◆ Data in this exercise ◆
•••
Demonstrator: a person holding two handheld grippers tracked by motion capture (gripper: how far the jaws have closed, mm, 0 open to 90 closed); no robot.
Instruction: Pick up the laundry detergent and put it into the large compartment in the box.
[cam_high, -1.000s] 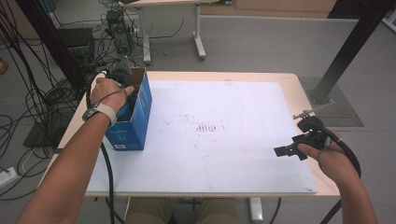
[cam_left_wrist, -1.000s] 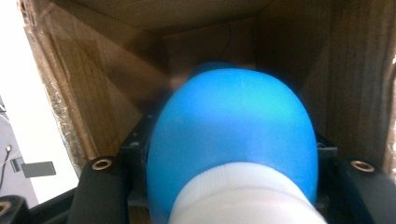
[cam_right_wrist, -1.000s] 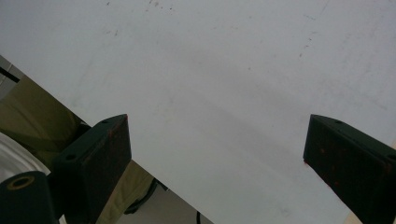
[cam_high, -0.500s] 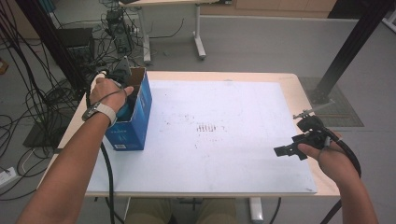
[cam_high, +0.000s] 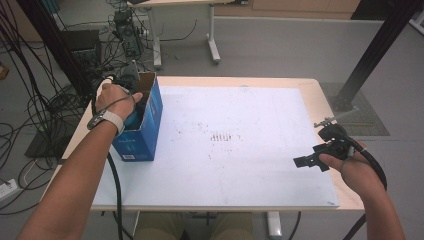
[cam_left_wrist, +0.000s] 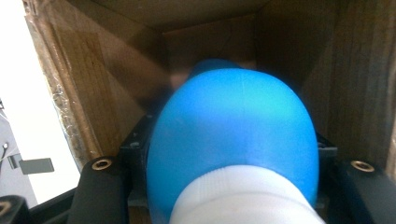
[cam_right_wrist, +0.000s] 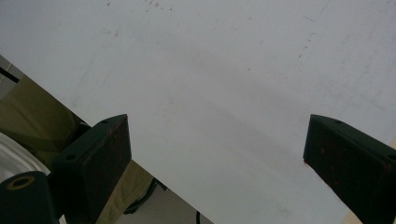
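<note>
Left gripper (cam_left_wrist: 219, 186) reaches down into blue cardboard box (cam_high: 146, 125) at table's left edge, jaws pinching a blue rounded object w/ white collar (cam_left_wrist: 231, 135), which sits inside box betw. its brown walls. Right gripper (cam_right_wrist: 217, 154) hovers over white sheet (cam_high: 240, 165) nr its right front corner, well apart from box; jaws spread wide, nothing betw. them. Wooden table (cam_high: 320, 100) rims sheet.

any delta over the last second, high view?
Nothing visibly changed. The left claw stays down in the blue box, shut on a blue object. The right claw stays open over the white sheet near the table's right edge.
</note>
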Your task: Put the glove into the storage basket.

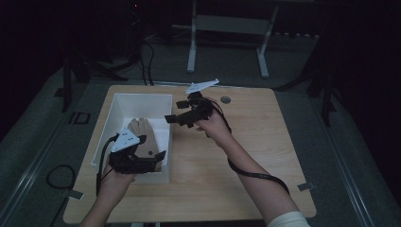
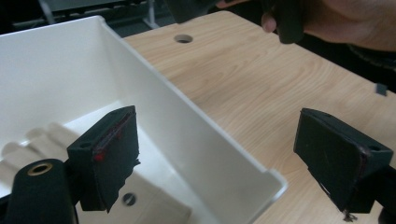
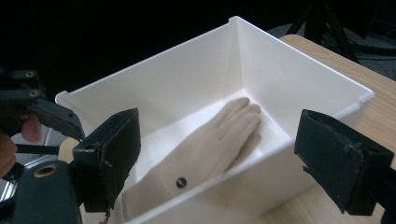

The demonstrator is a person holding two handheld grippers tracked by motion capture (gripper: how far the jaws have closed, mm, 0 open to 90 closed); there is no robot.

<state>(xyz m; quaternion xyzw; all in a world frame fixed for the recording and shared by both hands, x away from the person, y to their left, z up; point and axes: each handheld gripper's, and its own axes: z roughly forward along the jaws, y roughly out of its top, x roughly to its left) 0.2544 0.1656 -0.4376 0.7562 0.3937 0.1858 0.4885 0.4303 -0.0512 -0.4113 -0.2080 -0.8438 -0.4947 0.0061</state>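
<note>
- High view puts the left gripper [image 1: 158, 158] at the near right corner of the bin [image 1: 163, 101], jaws spread wide and holding nothing.
- Left gripper view confirms it: one jaw hangs inside the bin, the other outside over the table [image 2: 243, 79], so the jaws straddle the bin's wall.
- Right gripper [image 1: 171, 118] sits just outside the bin's right wall, farther back, jaws also wide and empty; in the right gripper view its camera looks across the rim into the bin.
- Glove [image 3: 210, 140], tan with a small dark snap near the cuff, lies flat on the bin's floor, fingers [image 3: 245, 109] toward the far end and cuff toward the person.
- Judged step: reaching in for the glove. To do it well, the left gripper should clear the wall first, bringing both jaws inside before closing, or it will pinch the plastic instead.
- Cuff end looks the better hold, being nearest the left jaws; the cloth is limp, so a pinch should gather a fold rather than skim the floor.
- Left forearm comes up from the bottom edge, wrist roughly straight; right forearm stretches diagonally across the table, hand curled round the handle.
- Light is dim, so the glove's thickness is hard to judge.
</note>
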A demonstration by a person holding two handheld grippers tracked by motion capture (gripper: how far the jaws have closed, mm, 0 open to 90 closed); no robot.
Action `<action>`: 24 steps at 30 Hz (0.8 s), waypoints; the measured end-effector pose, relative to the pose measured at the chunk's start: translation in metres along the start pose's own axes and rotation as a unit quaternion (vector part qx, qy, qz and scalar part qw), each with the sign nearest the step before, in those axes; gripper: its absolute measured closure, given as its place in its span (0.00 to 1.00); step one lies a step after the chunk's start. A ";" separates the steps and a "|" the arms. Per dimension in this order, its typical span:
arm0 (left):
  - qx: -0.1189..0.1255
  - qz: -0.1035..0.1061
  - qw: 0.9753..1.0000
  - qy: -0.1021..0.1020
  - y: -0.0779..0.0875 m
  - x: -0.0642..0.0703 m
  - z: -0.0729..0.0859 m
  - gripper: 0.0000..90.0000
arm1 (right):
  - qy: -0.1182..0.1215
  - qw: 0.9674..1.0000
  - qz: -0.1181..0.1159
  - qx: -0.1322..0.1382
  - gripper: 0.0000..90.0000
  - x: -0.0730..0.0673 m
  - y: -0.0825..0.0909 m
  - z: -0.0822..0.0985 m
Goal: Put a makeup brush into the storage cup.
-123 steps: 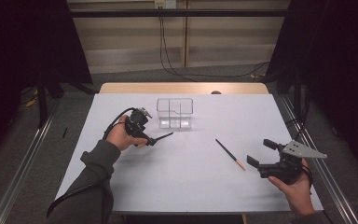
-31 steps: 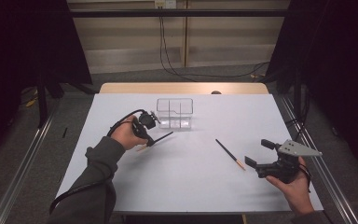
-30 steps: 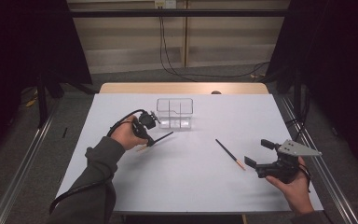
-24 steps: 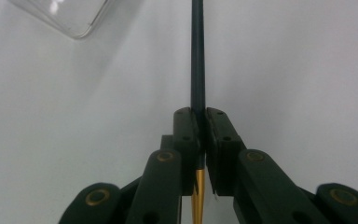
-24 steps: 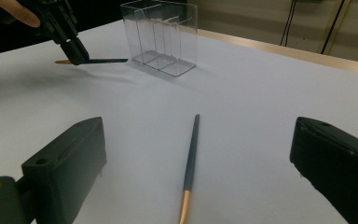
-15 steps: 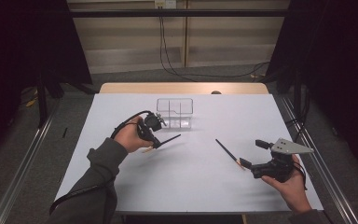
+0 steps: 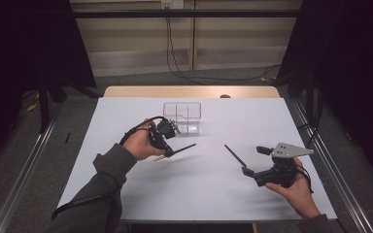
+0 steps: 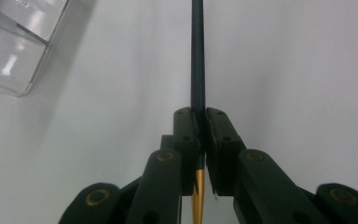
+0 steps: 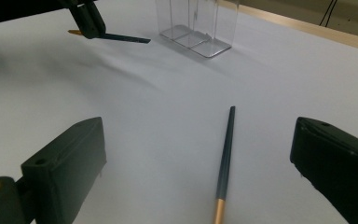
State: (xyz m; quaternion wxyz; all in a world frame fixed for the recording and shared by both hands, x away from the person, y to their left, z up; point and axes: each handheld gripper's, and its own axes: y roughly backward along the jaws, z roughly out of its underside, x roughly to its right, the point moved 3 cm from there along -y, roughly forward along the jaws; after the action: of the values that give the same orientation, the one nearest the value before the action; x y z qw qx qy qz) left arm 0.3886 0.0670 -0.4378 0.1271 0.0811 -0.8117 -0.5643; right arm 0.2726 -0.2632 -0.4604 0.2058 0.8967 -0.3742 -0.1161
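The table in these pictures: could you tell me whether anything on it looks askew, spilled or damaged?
Nothing stands out. The clear divided container stands upright on the white table. One dark chopstick is clamped in the left gripper; the other chopstick lies flat and whole in front of the open right gripper. Nothing spilled.

A grey-green long sleeve (image 7: pixel 102 184) is worn on the left forearm. The left handheld gripper (image 7: pixel 167 150) is built of black plastic, with a black cable looped over its top. Its matt black jaws are joined by brass-coloured rivets, seen in the left gripper view. The right black handheld gripper (image 7: pixel 245 171) is topped by a grey three-cornered plate dotted with small holes.
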 end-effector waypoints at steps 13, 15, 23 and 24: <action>0.007 0.014 1.000 -0.026 0.003 0.014 -0.011 0.93 | 0.008 0.998 -0.037 -0.058 0.07 -0.004 -0.020 -0.005; 0.003 0.017 0.999 -0.033 0.002 0.015 -0.013 0.93 | 0.010 0.997 -0.040 -0.066 0.07 -0.005 -0.024 -0.007; 0.005 0.025 0.999 -0.041 0.003 0.017 -0.015 0.93 | 0.029 0.993 -0.054 -0.097 0.10 -0.006 -0.035 -0.017; -0.002 0.023 0.998 -0.051 0.005 0.016 -0.015 0.93 | 0.032 0.993 -0.054 -0.098 0.11 -0.006 -0.036 -0.019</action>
State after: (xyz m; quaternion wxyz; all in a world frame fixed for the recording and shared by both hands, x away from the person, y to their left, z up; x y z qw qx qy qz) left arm 0.3778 0.0505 -0.4264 0.0989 0.0333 -0.8173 -0.5667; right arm 0.2974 -0.2307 -0.4593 0.2980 0.8944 -0.3051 -0.1349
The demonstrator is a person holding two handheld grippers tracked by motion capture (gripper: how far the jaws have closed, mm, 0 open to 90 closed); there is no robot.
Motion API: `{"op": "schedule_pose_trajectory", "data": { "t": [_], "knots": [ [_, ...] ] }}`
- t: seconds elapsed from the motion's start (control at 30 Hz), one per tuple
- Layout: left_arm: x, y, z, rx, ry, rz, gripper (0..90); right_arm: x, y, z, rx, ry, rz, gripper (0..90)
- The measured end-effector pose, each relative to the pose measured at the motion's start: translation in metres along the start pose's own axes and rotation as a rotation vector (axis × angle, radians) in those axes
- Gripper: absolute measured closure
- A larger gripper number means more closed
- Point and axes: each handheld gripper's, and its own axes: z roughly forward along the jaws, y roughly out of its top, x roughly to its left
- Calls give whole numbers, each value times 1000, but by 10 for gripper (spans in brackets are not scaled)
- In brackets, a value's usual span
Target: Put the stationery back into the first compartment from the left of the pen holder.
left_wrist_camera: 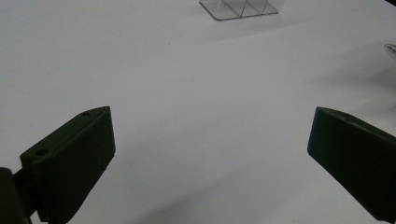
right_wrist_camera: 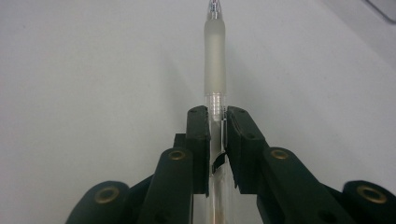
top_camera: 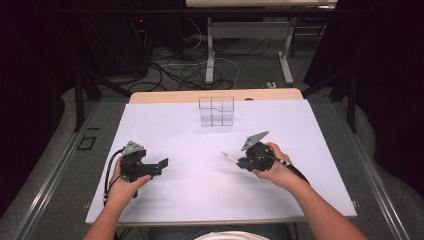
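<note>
A laboratory recording bay. A white-topped table (top_camera: pixel 165 125) stands on grey floor (top_camera: pixel 60 175) between dark curtains (top_camera: pixel 25 75); loose cables (top_camera: pixel 185 72) tangle beneath a metal-legged bench (top_camera: pixel 250 45) behind, beside black frame struts (top_camera: pixel 78 100).

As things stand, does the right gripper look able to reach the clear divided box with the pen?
Probably yes: the right gripper, shut on the pen, has only bare white table between it and the clear divided box.
</note>
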Motion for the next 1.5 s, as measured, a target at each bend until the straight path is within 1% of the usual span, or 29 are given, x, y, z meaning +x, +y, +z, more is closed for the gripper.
{"op": "schedule_pose_trajectory", "data": {
  "t": [0.03, 0.07, 0.1, 0.13, 0.2, 0.23, 0.27, 0.3, 0.33, 0.43, 0.47, 0.5, 0.53, 0.57, 0.63, 0.77, 0.83, 0.9, 0.93, 1.0, 1.03, 1.07, 1.1, 1.13, 1.2, 1.23, 1.3, 1.43, 1.5],
  "knots": [
    [-1, 0, -1, -1, 2, 1, 16, 1, 1, 0, -13, 2, 1, 796],
    [-1, 1, -2, 12, -12, 0, 20, 2, 2, 0, -25, -1, 0, 796],
    [-1, 2, -2, -1, -12, -4, 24, 4, 3, 1, -44, -9, 0, 796],
    [-2, 2, -3, -2, -13, -6, 28, 4, 4, 1, -51, -8, -5, 795],
    [-3, 3, -5, -12, -20, -12, 45, 7, 6, 1, -77, -16, 1, 796],
    [-4, 4, -5, -18, -28, -19, 54, 9, 7, 2, -95, -17, 14, 796],
    [-4, 4, -6, -21, -40, -29, 63, 10, 8, 2, -113, -16, 14, 796],
    [-5, 5, -6, -29, -45, -39, 74, 11, 9, 1, -115, -13, 22, 795],
    [-6, 6, -7, -39, -50, -44, 87, 12, 10, 2, -132, -16, 25, 796],
    [-9, 9, -9, -53, -68, -59, 121, 15, 12, 2, -154, -17, 23, 796],
    [-9, 10, -10, -57, -71, -62, 139, 16, 12, 3, -159, -19, 33, 795],
    [-11, 10, -11, -63, -78, -72, 157, 17, 13, 3, -167, -22, 31, 795],
    [-11, 12, -11, -69, -85, -73, 158, 16, 13, 2, -167, -24, 23, 796],
    [-12, 12, -10, -77, -87, -78, 158, 17, 14, 2, -173, -28, 37, 795],
    [-14, 14, -10, -87, -87, -74, 163, 18, 15, 1, -191, -26, 50, 795],
    [-17, 16, -9, -88, -100, -80, 181, 17, 18, 2, -234, -13, 65, 796],
    [-19, 17, -8, -88, -105, -88, 189, 16, 19, 0, -241, -8, 75, 796],
    [-20, 18, -7, -89, -105, -84, 212, 14, 19, 1, -287, -6, 94, 795],
    [-21, 19, -7, -90, -107, -85, 228, 14, 20, 0, -289, -3, 101, 795],
    [-23, 22, -5, -94, -105, -77, 237, 14, 21, 1, -319, -15, 99, 795],
    [-24, 23, -5, -91, -107, -77, 240, 14, 22, 0, -312, -18, 97, 795],
    [-24, 25, -4, -91, -104, -70, 244, 14, 24, 1, -331, -24, 92, 795],
    [-25, 26, -3, -91, -104, -73, 246, 15, 25, 1, -323, -23, 101, 795],
    [-25, 28, -3, -88, -101, -67, 249, 14, 26, 2, -340, -29, 91, 795],
    [-26, 30, -1, -86, -100, -59, 255, 13, 30, 3, -320, -25, 87, 795],
    [-27, 32, 0, -87, -97, -65, 261, 13, 31, 5, -335, -28, 93, 795],
    [-28, 35, 1, -89, -96, -68, 272, 12, 35, 7, -343, -32, 96, 795],
    [-30, 42, 3, -101, -76, -47, 279, 11, 44, 9, -371, -35, 107, 795],
    [-31, 46, 5, -109, -76, -42, 298, 10, 47, 10, -390, -37, 116, 795]
  ]
}}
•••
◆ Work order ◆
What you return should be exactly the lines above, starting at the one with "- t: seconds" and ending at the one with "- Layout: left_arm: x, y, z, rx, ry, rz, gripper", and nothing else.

◆ Response for this exercise ◆
- t: seconds elapsed from the motion's start (control at 30 Hz), one per tuple
- Layout: left_arm: x, y, z, rx, ry, rz, gripper (0..90); right_arm: x, y, z, rx, ry, rz, gripper (0..90)

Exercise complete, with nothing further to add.